MONTREAL -- Epidemiologists have gotten to work predicting the future if highly contagious COVID-19 variants spread through Quebec, and their findings are alarming – especially combined with news that variant cases do continue to climb.
As of Tuesday there are 86 people probably infected with COVID-19 variants in the province, with their viral samples being sequenced to identify the variants, said Quebec Health Minister Christian Dubé.
Nonetheless, the province is easing some restrictions and says it has variant surveillance under control.
Quebec has come up with its own new modeling, focused just on Montreal, that takes into account how variants could change the city’s situation. It’s set to unveil that math Wednesday morning in a technical briefing.
Two Vancouver academics’ model, released Tuesday, warns that allowing the variants to spread is playing with fire.
“The punch line is that failure to prevent or contain this now spells disaster in March,” said two experts from Simon Fraser University in Vancouver.
Their model found there could be well over 4,000 new cases per day in Quebec by mid-April, roughly six times this week’s daily numbers.
“While we don't see much impact for [about] 6 weeks, when it comes it comes steeply,” wrote researchers Elisha Are and Caroline Colijn.
The B.C. experts’ numbers took the conservative approach, in a sense. The new variants are better at spreading than the original version of the virus – the U.K. variant, for example, is 40 to 80 per cent more contagious than the original virus.

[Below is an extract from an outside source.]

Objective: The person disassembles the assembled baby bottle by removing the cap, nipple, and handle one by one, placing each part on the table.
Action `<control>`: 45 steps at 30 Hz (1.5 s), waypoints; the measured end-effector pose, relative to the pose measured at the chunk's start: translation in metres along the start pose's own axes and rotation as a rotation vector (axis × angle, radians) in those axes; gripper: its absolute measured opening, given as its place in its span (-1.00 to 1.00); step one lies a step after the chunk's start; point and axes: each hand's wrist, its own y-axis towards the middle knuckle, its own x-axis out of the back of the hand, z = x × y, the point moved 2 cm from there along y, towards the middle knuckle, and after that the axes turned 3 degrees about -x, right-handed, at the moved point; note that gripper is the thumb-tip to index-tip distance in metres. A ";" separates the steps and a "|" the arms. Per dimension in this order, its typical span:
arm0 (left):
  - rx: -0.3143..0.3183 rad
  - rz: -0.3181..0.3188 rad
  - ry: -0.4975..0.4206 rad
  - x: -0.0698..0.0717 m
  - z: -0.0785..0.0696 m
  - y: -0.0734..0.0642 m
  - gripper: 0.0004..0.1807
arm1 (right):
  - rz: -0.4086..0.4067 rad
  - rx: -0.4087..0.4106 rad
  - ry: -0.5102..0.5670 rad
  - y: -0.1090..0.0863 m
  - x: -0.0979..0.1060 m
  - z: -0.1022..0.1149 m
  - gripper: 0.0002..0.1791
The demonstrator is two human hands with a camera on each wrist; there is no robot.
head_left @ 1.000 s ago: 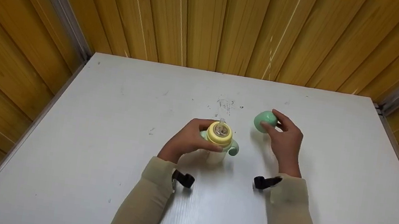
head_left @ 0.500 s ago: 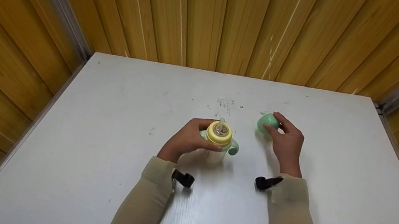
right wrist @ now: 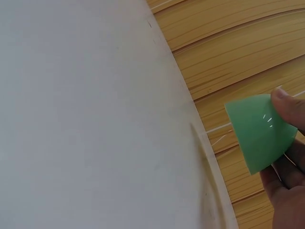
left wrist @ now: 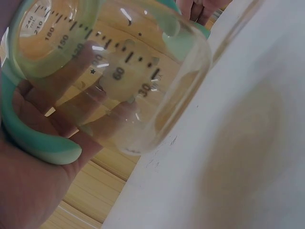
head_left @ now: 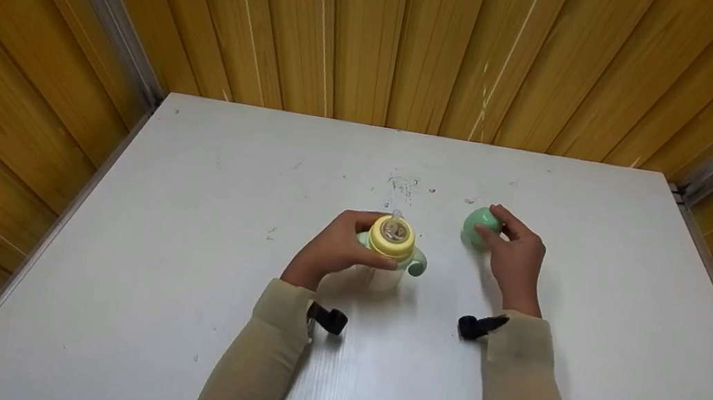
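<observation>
A clear baby bottle [left wrist: 124, 71] with a yellow collar, a straw-like clear spout and green side handles stands upright near the middle of the table in the head view. My left hand [head_left: 344, 247] grips it just below the collar, thumb in front and fingers behind. Printed volume marks and the fingers show through its wall in the left wrist view. To the right, my right hand [head_left: 516, 254] pinches a green dome-shaped cap [right wrist: 262, 131] between thumb and fingers. In the right wrist view the cap's wide rim faces the white table surface.
The white table [head_left: 208, 165] has small dark scuffs beyond the bottle. Its far edge meets a wall of yellow wood-look panels [head_left: 366, 34]. Black wrist cameras sit at both cuffs.
My right hand has drawn the green cap slightly right and nearer to me, lower in the head view. The left hand and bottle have stayed in place.
</observation>
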 end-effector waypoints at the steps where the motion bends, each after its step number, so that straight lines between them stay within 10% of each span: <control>1: 0.002 -0.001 0.001 0.000 0.000 0.000 -0.38 | 0.001 -0.002 0.002 0.000 0.000 -0.001 -0.43; 45: 0.012 0.004 -0.001 0.000 0.001 0.000 -0.36 | 0.031 -0.068 -0.040 0.002 0.003 -0.011 -0.50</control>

Their modelling assumed it was on the low end of that scale, just 40 per cent more infectious.
That kind of number would create a doubling time of one to two weeks for the daily case counts, compared to current doubling times in Canada’s major provinces, such as Ontario, that are more than twice as long, at around 30 to 40 days.
The Quebec-specific model published by SFU researchers Elisha Are and Caroline Colijn on Feb. 16, forecasting variant spread.
To create the model, they looked at the known spread of non-variant COVID-19 and then swapped in the more transmissible version.
"In this modelling, the control measures currently in place continue indefinitely. This is not realistic, but serves to illustrate the impact of a higher-transmission variant even if we keep doing the stringent things we are doing today," they wrote.
Overall, they tried to predict what would happen if the variants took hold and "got established" in Canada, other things being equal.
The variant being more infectious than the original virus is actually worse than being more lethal, Are and Colijn wrote.
“An increase like that in the transmission rate is worse than a higher severity or mortality rate, because so many more people can get infected,” they explained.
The made-in-Quebec modelling has been done by the INSPQ public health institute. The Wednesday briefing will be led by Marc Brisson, a Université Laval prof and the head of an epidemiological modelling research group, and Jocelyne Sauvé, an INSPQ expert.
“The briefing will be an opportunity to present the most recent modeling of the evolution of the COVID-19 pandemic in Greater Montreal, taking into account scenarios of adherence to health measures and considering the potential impact of a more transmissible variant,” such as the U.K. variant, the province wrote in a press release.
That briefing will come just a day after Tuesday’s announcement that COVID-19 measures will be further relaxed, including reopening movie theatres across the province and allowing some indoor sports later this month.
While making that announcement, Quebec authorities acknowledged there’s a growing number of variant cases, especially in Montreal.
But they said the province's capacity to sequence viral DNA to identify the new variants is good, and that the province is acting carefully with suspected cases.
“We act on these cases as if they were new variants,” said Dubé. There’s a “specific isolation on these people.”
He said he thinks Quebec will succeed in being “close to” reaching its goal of sequencing 100 per cent of positive COVID-19 cases in Montreal to check for variants.
When asked if he thought any kind of reopening is poorly timed, considering the variants, he said vaccination is a “significant element” that should be remembered.
“I think yes, it's a risk, but we must undrestand that vaccination is coming soon... we have to take that into consideration,” he said.
Quebec Director of Public Health Dr. Horacio Arruda said the technical briefing on Wednesday will go into more detail about all these questions.
The briefing “will answer many of your questions, because in the model that's been developed we do simulations with optimistic and pessimistic rates,” he said.